B.5. Definitional Standard

All discussions of taxation or economic policy by government officials, in official documents, or in legislative proceedings shall use the following definition: the middle class consists of the middle seventy-five percent (75%) of human income earners, as determined by income data from the most recent decennial census.

Politics is rough-and-tumble. Sometimes politicians talk without a factual basis. They call it spin, and say everyone does it. None of that makes it right. Certain terms need to have agreed-upon definitions in policy discussions.

In tax debates, politicians routinely call top earners “middle class.” That’s not a mistake. It’s deliberate deception. It’s designed to mislead voters. And voter opinions and behavior show that it works – for a while.

To avoid these lies, the Charter here demands that, at least for tax policy and economic discussions, the middle class be defined as the middle 75 percent of income earners (specifically, human income earners, not corporations).

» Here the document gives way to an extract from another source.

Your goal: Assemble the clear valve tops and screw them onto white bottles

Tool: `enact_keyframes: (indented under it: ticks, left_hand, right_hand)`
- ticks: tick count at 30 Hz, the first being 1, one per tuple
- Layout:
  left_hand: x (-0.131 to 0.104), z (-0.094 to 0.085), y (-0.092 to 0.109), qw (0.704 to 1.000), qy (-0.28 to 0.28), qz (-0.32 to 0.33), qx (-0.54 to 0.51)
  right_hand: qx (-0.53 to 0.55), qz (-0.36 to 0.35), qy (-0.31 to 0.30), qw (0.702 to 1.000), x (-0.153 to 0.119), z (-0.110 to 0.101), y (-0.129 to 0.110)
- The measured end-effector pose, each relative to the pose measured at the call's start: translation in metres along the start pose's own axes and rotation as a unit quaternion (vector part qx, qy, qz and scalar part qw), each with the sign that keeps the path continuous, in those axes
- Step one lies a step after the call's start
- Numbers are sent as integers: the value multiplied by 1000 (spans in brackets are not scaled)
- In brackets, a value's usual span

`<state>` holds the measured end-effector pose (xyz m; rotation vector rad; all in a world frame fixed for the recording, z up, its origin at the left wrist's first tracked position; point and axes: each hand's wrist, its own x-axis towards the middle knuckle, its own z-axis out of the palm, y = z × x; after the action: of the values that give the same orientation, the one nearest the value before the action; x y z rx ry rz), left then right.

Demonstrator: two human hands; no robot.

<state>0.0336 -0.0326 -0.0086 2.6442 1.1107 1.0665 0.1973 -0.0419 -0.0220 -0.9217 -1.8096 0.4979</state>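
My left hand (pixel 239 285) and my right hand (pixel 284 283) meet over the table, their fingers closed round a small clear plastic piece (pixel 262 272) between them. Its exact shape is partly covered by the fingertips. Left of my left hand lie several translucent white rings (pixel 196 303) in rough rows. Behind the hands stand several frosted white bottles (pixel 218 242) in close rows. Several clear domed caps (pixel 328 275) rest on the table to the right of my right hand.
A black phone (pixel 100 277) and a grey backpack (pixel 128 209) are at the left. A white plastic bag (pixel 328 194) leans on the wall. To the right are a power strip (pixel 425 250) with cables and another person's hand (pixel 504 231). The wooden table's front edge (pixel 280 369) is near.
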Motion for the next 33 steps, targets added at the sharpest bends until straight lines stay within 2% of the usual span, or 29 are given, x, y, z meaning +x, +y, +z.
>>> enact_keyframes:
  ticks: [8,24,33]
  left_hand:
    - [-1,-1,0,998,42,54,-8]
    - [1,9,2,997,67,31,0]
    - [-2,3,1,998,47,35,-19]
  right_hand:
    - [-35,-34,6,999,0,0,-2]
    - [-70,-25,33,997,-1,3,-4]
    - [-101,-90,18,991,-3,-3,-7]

That means the top and bottom 12.5 percent of earners do not fall into the “middle class.” I would, frankly, prefer the number to be the middle 50 percent of earners, but there are a lot of earners on the top end who would take offense to that characterization. Still, this gives an agreed-upon definition, so that someone making $200,000 per year isn’t characterized as “middle-class.” Depending on where they live, they probably aren’t independently wealthy, but they also don’t really represent middle America.

A careful reader might say, “You just admitted you’d rather use the middle 50% — doesn’t that make your definition dishonest?” No. The point isn’t to rig the numbers for my preference — it’s to make sure we’re all talking about the same group when we say “middle class.”